» Problem details
In the data that follows, find the line with "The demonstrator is"; transcribe it, every later line up to the one with "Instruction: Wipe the", and that line as well, exactly and with no others.

» Collected material
=== Begin Enclosure ===
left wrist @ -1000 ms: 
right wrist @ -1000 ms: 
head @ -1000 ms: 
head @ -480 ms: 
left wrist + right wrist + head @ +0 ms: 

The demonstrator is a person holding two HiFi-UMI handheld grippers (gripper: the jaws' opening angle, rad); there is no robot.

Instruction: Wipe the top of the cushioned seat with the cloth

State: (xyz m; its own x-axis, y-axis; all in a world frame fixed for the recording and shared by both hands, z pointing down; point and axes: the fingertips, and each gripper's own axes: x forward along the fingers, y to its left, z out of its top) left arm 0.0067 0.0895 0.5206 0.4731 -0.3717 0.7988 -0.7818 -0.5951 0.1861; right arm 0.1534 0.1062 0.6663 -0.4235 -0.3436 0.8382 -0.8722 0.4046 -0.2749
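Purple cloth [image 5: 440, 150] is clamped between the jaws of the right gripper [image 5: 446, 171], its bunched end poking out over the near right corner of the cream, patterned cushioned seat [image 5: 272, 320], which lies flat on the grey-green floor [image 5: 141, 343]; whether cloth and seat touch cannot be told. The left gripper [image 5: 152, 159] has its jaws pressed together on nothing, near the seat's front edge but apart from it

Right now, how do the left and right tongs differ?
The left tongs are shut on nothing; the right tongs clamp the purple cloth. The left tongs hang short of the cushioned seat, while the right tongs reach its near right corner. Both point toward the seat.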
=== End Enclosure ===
» Solution below
The demonstrator is a person holding two HiFi-UMI handheld grippers (gripper: the jaws' opening angle, rad); there is no robot.

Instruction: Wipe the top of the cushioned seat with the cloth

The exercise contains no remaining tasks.